# Problem to solve
Using the material below, copy every line where "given" appears.

# Input
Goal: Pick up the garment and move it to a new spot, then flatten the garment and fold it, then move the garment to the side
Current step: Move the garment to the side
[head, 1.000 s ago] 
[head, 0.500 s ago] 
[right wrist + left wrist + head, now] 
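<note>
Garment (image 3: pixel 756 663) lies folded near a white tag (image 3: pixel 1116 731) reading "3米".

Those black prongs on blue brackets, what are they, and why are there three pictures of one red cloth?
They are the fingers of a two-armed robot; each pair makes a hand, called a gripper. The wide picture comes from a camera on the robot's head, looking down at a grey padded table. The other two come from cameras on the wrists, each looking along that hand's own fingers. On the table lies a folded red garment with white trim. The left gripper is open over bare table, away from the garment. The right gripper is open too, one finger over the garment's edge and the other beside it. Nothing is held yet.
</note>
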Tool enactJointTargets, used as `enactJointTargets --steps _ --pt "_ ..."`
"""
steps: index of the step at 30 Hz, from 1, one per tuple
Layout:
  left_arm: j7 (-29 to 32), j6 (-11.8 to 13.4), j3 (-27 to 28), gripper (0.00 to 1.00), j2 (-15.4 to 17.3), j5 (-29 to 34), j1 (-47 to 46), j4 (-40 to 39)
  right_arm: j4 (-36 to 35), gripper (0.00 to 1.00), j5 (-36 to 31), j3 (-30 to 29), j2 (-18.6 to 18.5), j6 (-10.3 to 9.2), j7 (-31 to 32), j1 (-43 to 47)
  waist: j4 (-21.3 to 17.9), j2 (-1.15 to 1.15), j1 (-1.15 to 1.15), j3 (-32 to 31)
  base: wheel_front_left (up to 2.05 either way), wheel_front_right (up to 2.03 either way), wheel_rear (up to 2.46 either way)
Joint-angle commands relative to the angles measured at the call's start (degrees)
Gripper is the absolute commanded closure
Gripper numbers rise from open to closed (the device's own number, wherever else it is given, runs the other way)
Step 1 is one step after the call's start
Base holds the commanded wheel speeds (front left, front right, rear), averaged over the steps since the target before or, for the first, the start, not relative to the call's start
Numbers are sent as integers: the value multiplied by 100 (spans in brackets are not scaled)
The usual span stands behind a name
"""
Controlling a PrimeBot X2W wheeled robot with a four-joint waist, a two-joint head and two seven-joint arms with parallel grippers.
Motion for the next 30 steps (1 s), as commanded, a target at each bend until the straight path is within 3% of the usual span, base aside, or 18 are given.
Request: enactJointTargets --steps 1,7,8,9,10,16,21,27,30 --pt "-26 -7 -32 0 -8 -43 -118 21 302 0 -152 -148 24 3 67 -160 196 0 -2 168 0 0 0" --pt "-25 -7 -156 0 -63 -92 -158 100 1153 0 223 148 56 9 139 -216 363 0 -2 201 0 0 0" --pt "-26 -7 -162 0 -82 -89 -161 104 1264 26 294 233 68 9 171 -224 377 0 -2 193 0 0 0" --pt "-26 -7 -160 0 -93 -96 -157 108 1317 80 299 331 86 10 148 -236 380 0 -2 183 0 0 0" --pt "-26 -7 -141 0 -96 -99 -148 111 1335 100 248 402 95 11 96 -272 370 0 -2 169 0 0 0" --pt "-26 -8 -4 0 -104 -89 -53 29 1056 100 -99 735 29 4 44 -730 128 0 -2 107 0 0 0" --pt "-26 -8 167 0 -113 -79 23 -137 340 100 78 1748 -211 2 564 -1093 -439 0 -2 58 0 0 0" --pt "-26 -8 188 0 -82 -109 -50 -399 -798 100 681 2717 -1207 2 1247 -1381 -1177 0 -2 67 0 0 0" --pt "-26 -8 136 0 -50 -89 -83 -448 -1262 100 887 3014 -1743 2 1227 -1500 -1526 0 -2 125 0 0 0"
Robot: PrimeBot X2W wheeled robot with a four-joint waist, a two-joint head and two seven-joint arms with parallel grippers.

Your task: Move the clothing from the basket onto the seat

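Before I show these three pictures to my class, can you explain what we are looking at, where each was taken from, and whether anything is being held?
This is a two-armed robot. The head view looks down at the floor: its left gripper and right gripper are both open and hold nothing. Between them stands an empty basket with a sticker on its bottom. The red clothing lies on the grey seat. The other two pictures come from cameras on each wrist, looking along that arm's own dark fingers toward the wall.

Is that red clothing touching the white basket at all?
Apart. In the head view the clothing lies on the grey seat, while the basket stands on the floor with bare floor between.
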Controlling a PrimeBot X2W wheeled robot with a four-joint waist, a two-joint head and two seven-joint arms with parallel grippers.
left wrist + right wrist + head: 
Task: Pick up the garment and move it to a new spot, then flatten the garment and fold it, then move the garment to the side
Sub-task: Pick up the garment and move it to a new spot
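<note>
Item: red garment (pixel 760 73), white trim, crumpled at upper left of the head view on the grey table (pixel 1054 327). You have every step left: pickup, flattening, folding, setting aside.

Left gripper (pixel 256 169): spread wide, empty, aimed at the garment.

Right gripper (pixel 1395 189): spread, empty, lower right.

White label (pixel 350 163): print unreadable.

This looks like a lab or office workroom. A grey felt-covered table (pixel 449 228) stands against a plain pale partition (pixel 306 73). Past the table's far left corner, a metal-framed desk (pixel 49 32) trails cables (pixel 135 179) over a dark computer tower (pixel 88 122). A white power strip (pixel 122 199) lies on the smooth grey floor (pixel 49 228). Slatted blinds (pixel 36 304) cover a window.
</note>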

# Response below
Gripper numbers rise from open to closed (the device's own number, wherever else it is given, runs the other way)
Motion for the next 30 steps (1 s), as commanded, a target at each bend until the straight path is within 3% of the usual span, base aside, or 18 are given.

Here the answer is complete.